If you are going to discuss Atheism, Agnosticism, and Theism, you probably ought to do so by first defining what you mean by the terms. Theism and Agnosticism are both relatively easy to define. Theism can be reasonably said to be a belief in some form of deity. Agnosticism is generally accepted to be the position that we either do not or can not know for sure whether any deities exist or do not exist. Atheism is much harder to define. I think this page has some good discussion of different "forms" of Atheism:
Negative and positive atheism - Wikipedia, the free encyclopedia
I've never seen a good rational arguement for positive atheism. To assert that no deities exist is to assert full knowledge of everything which would imply that you are some form of deity yourself since full knowledge of the universe would not be possible for a human. To make the assertion, "There is no deity anywhere in existence," is to implicitly refute your own assertion.
I can understand the statement, "I believe there is no deity." I can understand the statement, "I do not believe there is a deity." I cannot understand the statement, "There is no deity."
Careful philosophers note that a crucial element is missing in this kind of discussion. For a proposition such as "God exists", there are actually four possibilities: theism, atheism, agnosticism, and non-cognitivism. The last is the one that usually gets left out of the discussion, but is the most important.
To answer a question, the questioner and the answerer must have an understanding as to what the question means. For the proposition "God exists" this boils down to what is meant by "God". The non-cognitivist position is that the proposition is not sufficiently defined to allow an answer which would be understood by the parties of the discussion in the same way. Personally I am a non-cognitivist regarding the proposition "God exists". My usual response is "Which God?"
Now if I ask you "Do you believe in Jupiter?" You will answer "No" and I can confidently state that both you and I are atheists with respect to the existence of Jupiter.
In general terms, all questions of the form "Do you believe in X?" require a common understanding as to what X exactly is.

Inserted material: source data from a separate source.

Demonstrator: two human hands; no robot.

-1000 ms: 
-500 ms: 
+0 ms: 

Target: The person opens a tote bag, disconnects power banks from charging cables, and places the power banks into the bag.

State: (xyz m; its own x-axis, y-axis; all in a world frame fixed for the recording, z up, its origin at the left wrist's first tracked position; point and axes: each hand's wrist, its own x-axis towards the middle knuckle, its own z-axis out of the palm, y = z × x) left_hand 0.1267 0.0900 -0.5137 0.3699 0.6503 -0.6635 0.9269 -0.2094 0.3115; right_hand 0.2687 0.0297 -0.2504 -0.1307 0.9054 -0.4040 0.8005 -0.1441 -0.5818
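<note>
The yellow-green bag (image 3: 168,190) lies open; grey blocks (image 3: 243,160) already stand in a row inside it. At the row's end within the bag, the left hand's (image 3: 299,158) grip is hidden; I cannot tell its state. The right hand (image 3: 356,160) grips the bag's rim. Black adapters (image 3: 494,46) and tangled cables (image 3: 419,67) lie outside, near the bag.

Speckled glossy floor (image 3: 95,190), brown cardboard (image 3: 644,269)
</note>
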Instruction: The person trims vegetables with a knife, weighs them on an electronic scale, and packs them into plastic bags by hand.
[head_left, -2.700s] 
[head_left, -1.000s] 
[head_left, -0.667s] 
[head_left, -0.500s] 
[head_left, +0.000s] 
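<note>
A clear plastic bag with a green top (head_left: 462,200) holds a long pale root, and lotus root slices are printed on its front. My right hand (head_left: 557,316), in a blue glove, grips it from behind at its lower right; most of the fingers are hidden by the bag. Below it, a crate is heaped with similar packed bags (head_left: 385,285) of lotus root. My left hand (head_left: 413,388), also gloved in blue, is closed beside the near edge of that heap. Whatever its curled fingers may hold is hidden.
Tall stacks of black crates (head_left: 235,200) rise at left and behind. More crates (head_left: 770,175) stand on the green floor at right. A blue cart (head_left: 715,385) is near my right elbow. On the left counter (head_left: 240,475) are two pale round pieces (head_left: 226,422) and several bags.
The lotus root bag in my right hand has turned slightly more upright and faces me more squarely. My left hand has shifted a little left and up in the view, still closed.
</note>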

Something along those lines is brought up on the wikipedia page I linked to. Non-cognitivism is, I think, a form of Negative Atheism. A person who either chooses not to think about deities or who has never heard of any deity, does not believe in any deity. That person doesn't assert that there is not any deity, they simply do not think about deities at all (or at least not for any significant amount of time.) This is also known as Implicit Atheism as opposed to Explicit Atheism.
First, thanks for a well thought out response! Non-cognitivism is an outgrowth of logic rather than philosophy of religion. As such, it makes no judgment of a proposition that might be implied but is not stated. So I don't think it is a form of Negative Atheism. My personal faith is a form of philosophical Taoism which holds that personified deities (those that exhibit human emotions and characteristics such as favoritism, anger, pride, susceptability to cajolery, etc) are human constructs designed for social control. They are a sociological phenomena, not a religious one. So my personal beliefs are Negative Atheist toward almost all deities in your framework. But that is not a universal characteristic of a non-cognitivist position with regard to any particular proposition of god-talk.

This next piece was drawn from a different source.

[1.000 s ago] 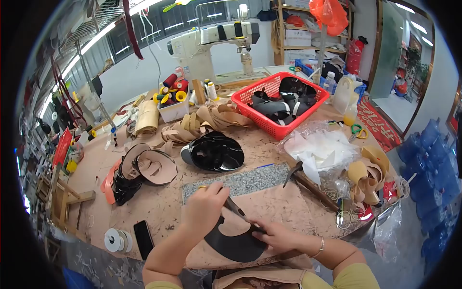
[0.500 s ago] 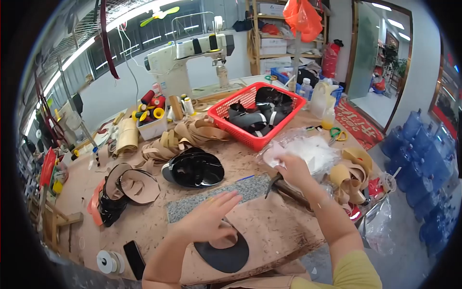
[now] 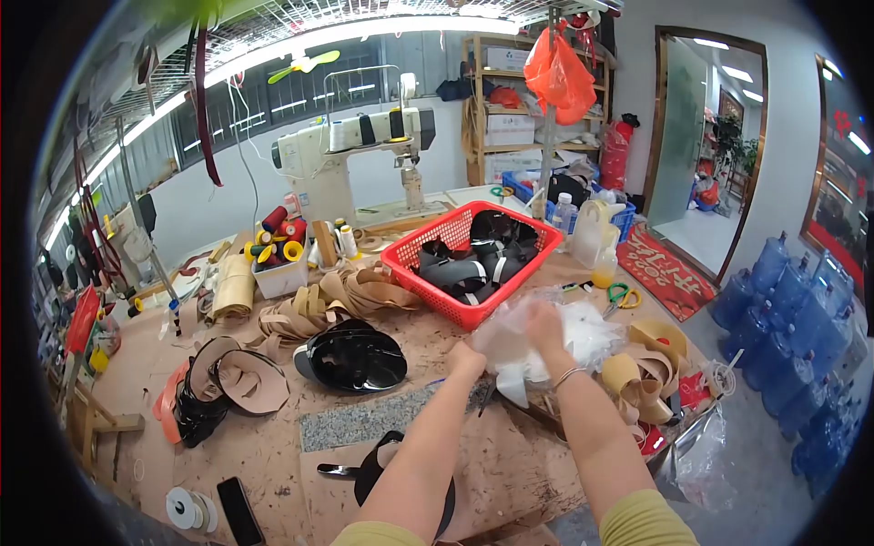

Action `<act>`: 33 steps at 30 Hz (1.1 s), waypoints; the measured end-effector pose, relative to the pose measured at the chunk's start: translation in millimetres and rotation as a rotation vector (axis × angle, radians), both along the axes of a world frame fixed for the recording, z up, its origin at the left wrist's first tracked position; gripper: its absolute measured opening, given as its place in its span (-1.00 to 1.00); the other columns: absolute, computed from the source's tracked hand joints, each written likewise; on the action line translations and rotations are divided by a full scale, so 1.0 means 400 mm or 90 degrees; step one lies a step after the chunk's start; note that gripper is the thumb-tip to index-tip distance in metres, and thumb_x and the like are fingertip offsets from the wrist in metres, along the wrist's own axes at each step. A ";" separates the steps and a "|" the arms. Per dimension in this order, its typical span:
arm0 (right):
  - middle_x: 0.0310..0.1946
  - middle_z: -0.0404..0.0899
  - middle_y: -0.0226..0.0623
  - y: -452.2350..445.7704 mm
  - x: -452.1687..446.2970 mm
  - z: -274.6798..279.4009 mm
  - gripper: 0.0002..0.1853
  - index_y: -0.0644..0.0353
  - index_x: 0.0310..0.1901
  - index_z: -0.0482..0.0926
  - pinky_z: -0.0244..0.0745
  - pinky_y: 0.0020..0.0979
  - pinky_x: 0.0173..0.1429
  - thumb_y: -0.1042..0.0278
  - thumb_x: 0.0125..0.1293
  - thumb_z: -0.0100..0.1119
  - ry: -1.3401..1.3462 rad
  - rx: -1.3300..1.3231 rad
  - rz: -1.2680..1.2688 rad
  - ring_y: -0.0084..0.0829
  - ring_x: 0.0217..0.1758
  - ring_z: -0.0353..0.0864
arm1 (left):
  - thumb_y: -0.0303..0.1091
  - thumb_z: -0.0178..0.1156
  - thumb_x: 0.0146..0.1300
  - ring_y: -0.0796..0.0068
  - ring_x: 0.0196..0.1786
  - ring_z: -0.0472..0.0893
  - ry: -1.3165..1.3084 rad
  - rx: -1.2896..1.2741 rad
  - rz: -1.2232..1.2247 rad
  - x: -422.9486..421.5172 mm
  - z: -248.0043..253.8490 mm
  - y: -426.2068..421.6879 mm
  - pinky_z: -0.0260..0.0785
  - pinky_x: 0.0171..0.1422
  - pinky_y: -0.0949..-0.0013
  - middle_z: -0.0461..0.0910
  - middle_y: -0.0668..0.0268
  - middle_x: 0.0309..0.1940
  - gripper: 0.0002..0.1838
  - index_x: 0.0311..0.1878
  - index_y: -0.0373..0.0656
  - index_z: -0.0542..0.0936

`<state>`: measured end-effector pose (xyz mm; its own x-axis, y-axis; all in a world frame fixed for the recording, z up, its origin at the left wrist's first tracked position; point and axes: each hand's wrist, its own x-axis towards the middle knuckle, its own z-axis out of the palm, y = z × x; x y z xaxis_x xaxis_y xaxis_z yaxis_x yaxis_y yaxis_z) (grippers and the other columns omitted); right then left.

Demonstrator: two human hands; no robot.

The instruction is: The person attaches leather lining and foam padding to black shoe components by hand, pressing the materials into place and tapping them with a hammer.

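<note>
- Black piece [image 3: 369,477] was released; its handling appeared paused.
- Clear plastic [image 3: 506,344] was pinched by right hand [image 3: 545,329]; grip of left hand [image 3: 466,361] could not be determined.

A long strip light [image 3: 428,28] glares white overhead, brightening the desk [image 3: 246,450]. Highlights gleam on the glossy black piece [image 3: 364,364]; the crumpled plastic [image 3: 507,337] looks washed out. Fisheye distortion bends the edges into black corners, and a green smear [image 3: 194,8] blurs at top left.
</note>
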<state>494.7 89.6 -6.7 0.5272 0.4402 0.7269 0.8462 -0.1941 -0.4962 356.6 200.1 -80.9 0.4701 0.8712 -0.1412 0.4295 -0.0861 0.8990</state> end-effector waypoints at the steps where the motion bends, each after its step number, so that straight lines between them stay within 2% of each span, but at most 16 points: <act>1: -0.41 0.60 0.01 0.006 0.054 0.008 -0.83 0.26 -0.36 0.54 0.49 -0.12 -0.24 0.35 0.27 0.04 0.108 0.161 -0.109 0.00 -0.34 0.61 | -0.53 0.20 -0.01 0.32 -0.59 0.61 0.062 0.149 0.053 -0.004 -0.017 0.004 0.44 -0.51 0.26 0.62 0.10 -0.51 -0.81 -0.26 -0.30 0.57; 2: -0.47 0.58 -0.03 0.000 0.104 0.027 -0.82 0.29 -0.35 0.53 0.52 -0.19 -0.27 0.34 0.30 0.07 0.181 0.224 -0.190 -0.10 -0.41 0.62 | -0.54 0.19 -0.03 0.27 -0.59 0.63 0.070 0.194 0.014 -0.028 0.037 -0.029 0.47 -0.50 0.23 0.64 0.12 -0.51 -0.78 -0.25 -0.33 0.57; 3: -0.46 0.58 -0.12 -0.024 0.102 0.093 -0.83 0.27 -0.30 0.53 0.54 -0.26 -0.28 0.34 0.32 0.08 0.298 0.247 -0.126 -0.20 -0.41 0.62 | -0.54 0.19 -0.03 0.27 -0.59 0.63 0.072 0.190 0.014 -0.026 0.051 -0.010 0.47 -0.50 0.23 0.64 0.12 -0.51 -0.78 -0.25 -0.33 0.57; 5: -0.45 0.59 -0.20 -0.085 0.070 0.193 -0.84 0.26 -0.26 0.53 0.56 -0.33 -0.29 0.33 0.33 0.08 0.426 0.258 -0.070 -0.29 -0.41 0.63 | -0.29 0.30 -0.03 -0.09 0.07 0.57 0.163 0.041 -0.170 -0.035 0.056 0.029 0.40 0.17 0.13 0.58 -0.14 -0.04 -0.49 0.03 -0.32 0.56; 7: -0.41 0.56 -0.35 -0.101 0.045 0.233 -0.81 0.23 -0.17 0.52 0.60 -0.40 -0.28 0.29 0.35 0.09 0.651 0.345 0.253 -0.44 -0.39 0.60 | -0.18 0.33 0.07 0.05 0.02 0.62 0.146 0.236 -0.101 -0.067 0.181 -0.039 0.45 0.11 0.16 0.57 0.00 0.05 -0.35 0.22 -0.26 0.43; 9: -0.40 0.52 -0.41 -0.146 -0.065 0.260 -0.81 0.23 -0.13 0.49 0.63 -0.36 -0.26 0.30 0.35 0.10 0.746 0.189 0.426 -0.49 -0.40 0.58 | -0.18 0.31 0.18 0.35 -0.10 0.64 -0.360 -0.233 -0.291 -0.114 0.291 -0.065 0.48 -0.01 0.29 0.55 0.18 0.05 -0.33 0.32 -0.19 0.33; 11: -0.41 0.52 -0.39 -0.214 -0.234 0.242 -0.82 0.24 -0.14 0.49 0.64 -0.34 -0.27 0.32 0.33 0.12 0.792 0.120 0.465 -0.49 -0.40 0.58 | -0.28 0.28 0.23 0.59 -0.18 0.58 -0.438 -0.329 -0.307 -0.303 0.459 -0.183 0.46 -0.13 0.43 0.57 0.30 -0.11 -0.50 0.22 -0.20 0.44; 13: -0.41 0.52 -0.35 -0.289 -0.389 0.208 -0.84 0.27 -0.19 0.50 0.65 -0.34 -0.27 0.37 0.29 0.16 0.853 0.055 0.537 -0.49 -0.37 0.59 | -0.32 0.33 0.19 0.59 -0.24 0.58 -0.141 0.047 -0.411 -0.465 0.466 -0.236 0.43 -0.19 0.51 0.61 0.34 -0.24 -0.60 0.08 -0.20 0.54; 16: -0.48 0.60 -0.32 -0.413 -0.586 0.127 -0.89 0.36 -0.30 0.57 0.61 -0.46 -0.29 0.47 0.28 0.15 0.672 -0.073 0.529 -0.54 -0.42 0.63 | -0.43 0.33 0.17 0.67 -0.41 0.57 -0.025 0.109 -0.286 -0.705 0.425 -0.373 0.43 -0.31 0.58 0.62 0.38 -0.32 -0.73 -0.05 -0.23 0.60; 17: -0.49 0.61 -0.32 -0.451 -0.636 0.072 -0.91 0.34 -0.31 0.59 0.58 -0.47 -0.31 0.49 0.24 0.18 0.584 -0.095 0.513 -0.54 -0.43 0.64 | -0.47 0.33 0.17 0.67 -0.40 0.57 -0.096 -0.064 -0.238 -0.764 0.378 -0.403 0.43 -0.33 0.59 0.62 0.39 -0.32 -0.71 -0.03 -0.23 0.58; 18: -0.50 0.63 -0.32 -0.472 -0.671 0.023 -0.93 0.31 -0.32 0.61 0.55 -0.49 -0.33 0.50 0.20 0.20 0.494 -0.120 0.494 -0.55 -0.44 0.64 | -0.48 0.32 0.17 0.67 -0.41 0.57 -0.093 -0.103 -0.189 -0.811 0.336 -0.438 0.43 -0.34 0.60 0.63 0.38 -0.32 -0.70 -0.01 -0.21 0.57; 21: -0.49 0.65 -0.29 -0.477 -0.730 -0.026 -0.93 0.24 -0.32 0.63 0.52 -0.49 -0.34 0.53 0.13 0.24 0.309 -0.125 0.418 -0.52 -0.46 0.65 | -0.44 0.38 0.13 0.71 -0.45 0.50 -0.030 0.063 -0.102 -0.876 0.216 -0.501 0.39 -0.34 0.58 0.61 0.42 -0.40 -0.69 -0.05 -0.22 0.58; 22: -0.50 0.64 -0.28 -0.478 -0.735 -0.022 -0.92 0.23 -0.33 0.63 0.53 -0.49 -0.32 0.53 0.09 0.26 0.431 -0.254 0.381 -0.47 -0.45 0.66 | -0.44 0.38 0.13 0.71 -0.45 0.50 -0.036 0.057 -0.103 -0.881 0.197 -0.511 0.39 -0.34 0.58 0.61 0.42 -0.40 -0.69 -0.05 -0.22 0.58; 28: -0.30 0.64 -0.21 -0.489 -0.728 0.001 -0.79 0.25 -0.17 0.62 0.53 -0.51 -0.17 0.44 0.14 0.31 0.414 -0.272 0.474 -0.49 -0.30 0.64 | -0.45 0.38 0.11 0.74 -0.36 0.51 -0.036 0.025 -0.023 -0.895 0.157 -0.513 0.40 -0.26 0.58 0.62 0.42 -0.39 -0.70 -0.07 -0.22 0.60; 30: -0.28 0.63 -0.21 -0.475 -0.741 0.024 -0.76 0.25 -0.13 0.61 0.52 -0.52 -0.12 0.42 0.15 0.32 0.413 -0.266 0.470 -0.50 -0.28 0.62 | -0.48 0.36 0.13 0.74 -0.31 0.54 -0.275 -0.224 -0.053 -0.900 0.162 -0.500 0.42 -0.22 0.58 0.63 0.40 -0.37 -0.70 -0.04 -0.21 0.60; 33: -0.23 0.60 -0.35 -0.452 -0.746 0.018 -0.63 0.24 0.01 0.55 0.45 -0.61 -0.16 0.45 0.15 0.36 0.437 -0.251 0.507 -0.65 -0.31 0.52 | -0.51 0.32 0.15 0.73 -0.26 0.56 -0.206 -0.228 -0.111 -0.914 0.175 -0.491 0.43 -0.17 0.57 0.65 0.39 -0.33 -0.68 0.00 -0.20 0.57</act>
<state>196.2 -91.3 0.6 0.2278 0.9655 0.1258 0.3699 0.0336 -0.9285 -9.1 3.8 -10.9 0.6731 0.6997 -0.2397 0.1307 0.2064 0.9697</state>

Anyone who does not believe that all deities exist can fit into one of these categories of Atheism with respect to any given description of a deity. To your example, I don't think many people believe in Jupiter any more. Even among Christian sects, the God one sect describes is not necessarily the same God that another sect describes. Some of the most vehement disputes I have witnessed about God were between two Christians.
My experience is very similar to yours. There is more dispute over the "true" God than over the general proposition of the existence of a deity.
That said, unless you are "Atheist" with regards to all deities (or at least every one you had ever heard or thought of) you would not describe yourself as Atheist in general.
I do not consider myself an atheist in a general sense. My objection is to a large class of proposed deities, and to some others I am a non-cognitivist. I see no harm in the "Clock-maker God" of the Deists of the 16th century, nor of the "smaller gods" of hearth and home. No one ever went to war over these "gods", although quite a few witches were burned for believing in them (but that is a reflection on those who hunted, not the hunted).
I would finish with one note. When you ask the wrong question, you usually get bad results. The Abrahamic religions ask "What does God want us to do?" and has therefore spawned a great deal of evil in the world. One is hard pressed to conceive of a crime against humanity not committed in the name of those religions. And of course those faiths are mutually exclusive in many cases and in a state of violent conflict against each other. In contrast, the Eastern traditions (Vedic religions, Buddhism, Taoism, Confucianism, Jainism and so forth) are less exclusive. A Chinese proverb states that every Chinese wears a Confucian hat, a Taoist robe, and Buddhist sandals. Each of these faiths starts from a different question, "How should a wise person live their life and treat other people?"